Walking along a foggy path in the late afternoon, in late Autumn, I observe the season expiring after the heavy rain last week. Everything seems to be falling to the ground, exhausted. Soon there will be new grass popping up.
The last of the gold leaves wave in the breeze, as if to say “I’m tired, and it is time to go”, and the vines surely have given all their energy growing grapes for 2019 Harvest, and will wait bare until pruning time in late winter, leaving the trellises standing like soldiers in a winter field.
The stinging spines on the star thistle rot and become harmless, muted into the dull brown grass.
The fog surely lays burden to the spider webs, and even though nature is bedding down, the creatures are stirring.
The oaks are shedding leaves and covering the ground, another layer of compost for the soil, two years after the wildfire is nothing less than a treasure.
Yet some of what was dormant is now waking up, becoming lush, verdant, alive, as is the story of the moss.

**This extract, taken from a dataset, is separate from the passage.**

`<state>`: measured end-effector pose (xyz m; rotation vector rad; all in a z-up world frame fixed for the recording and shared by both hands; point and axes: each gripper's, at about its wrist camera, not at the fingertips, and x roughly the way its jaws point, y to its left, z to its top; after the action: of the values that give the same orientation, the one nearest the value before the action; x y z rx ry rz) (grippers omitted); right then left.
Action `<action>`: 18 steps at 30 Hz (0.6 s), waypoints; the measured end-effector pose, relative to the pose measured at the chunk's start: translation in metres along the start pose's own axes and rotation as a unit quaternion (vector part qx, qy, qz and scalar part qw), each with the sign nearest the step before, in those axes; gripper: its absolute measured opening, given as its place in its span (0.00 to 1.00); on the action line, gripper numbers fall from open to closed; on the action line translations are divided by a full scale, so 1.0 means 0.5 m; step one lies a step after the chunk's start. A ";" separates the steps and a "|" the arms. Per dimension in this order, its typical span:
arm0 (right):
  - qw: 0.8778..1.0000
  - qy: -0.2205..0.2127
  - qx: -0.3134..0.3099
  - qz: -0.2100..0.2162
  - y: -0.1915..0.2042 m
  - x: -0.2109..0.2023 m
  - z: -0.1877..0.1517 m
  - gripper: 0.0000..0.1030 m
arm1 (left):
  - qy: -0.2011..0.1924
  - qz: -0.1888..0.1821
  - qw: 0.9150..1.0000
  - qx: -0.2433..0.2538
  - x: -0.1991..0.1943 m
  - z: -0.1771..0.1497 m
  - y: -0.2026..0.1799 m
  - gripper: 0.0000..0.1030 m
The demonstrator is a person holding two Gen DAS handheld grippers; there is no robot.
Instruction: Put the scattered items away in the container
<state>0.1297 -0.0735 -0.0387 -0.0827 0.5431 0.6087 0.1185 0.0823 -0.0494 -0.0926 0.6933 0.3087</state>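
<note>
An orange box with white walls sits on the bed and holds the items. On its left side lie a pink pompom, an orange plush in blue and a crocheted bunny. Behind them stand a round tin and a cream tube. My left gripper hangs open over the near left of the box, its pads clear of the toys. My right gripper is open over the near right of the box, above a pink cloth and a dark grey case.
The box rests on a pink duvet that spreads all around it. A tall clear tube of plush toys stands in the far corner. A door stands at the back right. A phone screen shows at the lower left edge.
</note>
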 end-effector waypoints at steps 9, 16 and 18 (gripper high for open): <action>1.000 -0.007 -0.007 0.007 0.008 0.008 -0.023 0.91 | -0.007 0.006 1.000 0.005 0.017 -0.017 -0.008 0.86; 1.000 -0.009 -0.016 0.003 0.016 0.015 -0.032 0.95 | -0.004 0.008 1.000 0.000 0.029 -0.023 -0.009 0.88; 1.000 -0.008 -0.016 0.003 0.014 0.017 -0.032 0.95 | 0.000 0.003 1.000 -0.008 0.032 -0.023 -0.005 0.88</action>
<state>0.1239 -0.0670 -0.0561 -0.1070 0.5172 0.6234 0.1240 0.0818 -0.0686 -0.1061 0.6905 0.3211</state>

So near to the solstice, I believe this little foggy outing has put me in the mood for more walking and writing, for it is at these times when I most intensely feel my existence. Rituals of coffee and chores, punctuated with knitting, walks, short naps, and contemplative writing, are my comfort as I get older. Peaceful and nearly silent my days tumble over one another, seemingly inconsequential, but if only to witness my landscape as it goes through the seasons. And I am happy it is so.